Ich sah mich um. Wieder wußte ich nicht, was ich tun sollte. Am besten wartete ich wohl ab, bis Grunt oder Mahpiyasapa auftauchte. Ich hätte angenommen, daß sie sich längst im Inneren des Ratszeltes befanden. Die Versammlung mußte bald beginnen.
»Sklave«, sagte ein Mann, der einige Meter entfernt mit untergeschlagenen Beinen auf dem Boden hockte.

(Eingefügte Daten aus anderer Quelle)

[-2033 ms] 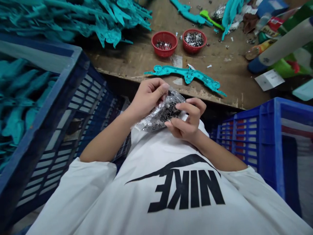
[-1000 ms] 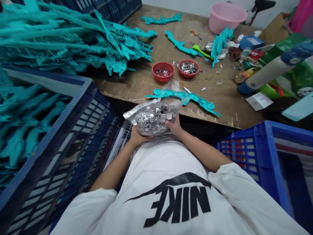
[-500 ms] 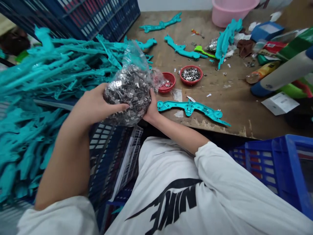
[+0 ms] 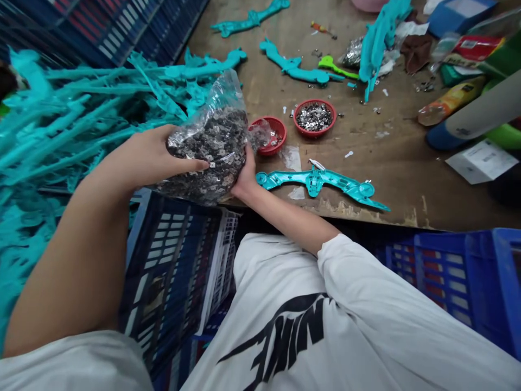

Ich folgte seinem Winken, und er deutete auf eine Stelle neben sich. Ich kam der Aufforderung nach und kniete mich nieder. Er schliff einen Stein, der ein Hammerkopf werden sollte. Dabei wird eine angefeuchtete Lederschnur immer wieder geduldig über die harte Fläche gezogen. Ich schaute dem Mann bei der Arbeit zu. »Heute«, sagte er, »wird der Rat auf die Stimme Mahpiyasapas verzichten müssen.«
»Warum wird der Rat auf seine Stimme verzichten müssen?«
»Heute«, sagte der Mann und zog die Lederschnur über den Stein, »ist Mahpiyasapa in Trauer. Er hat das Dorf verlassen, um sich zu reinigen.«
»Warum sollte er in Trauer sein?« wollte ich wissen. Die Auskunft, daß er nicht im Lager sei, behagte mir ganz und gar nicht.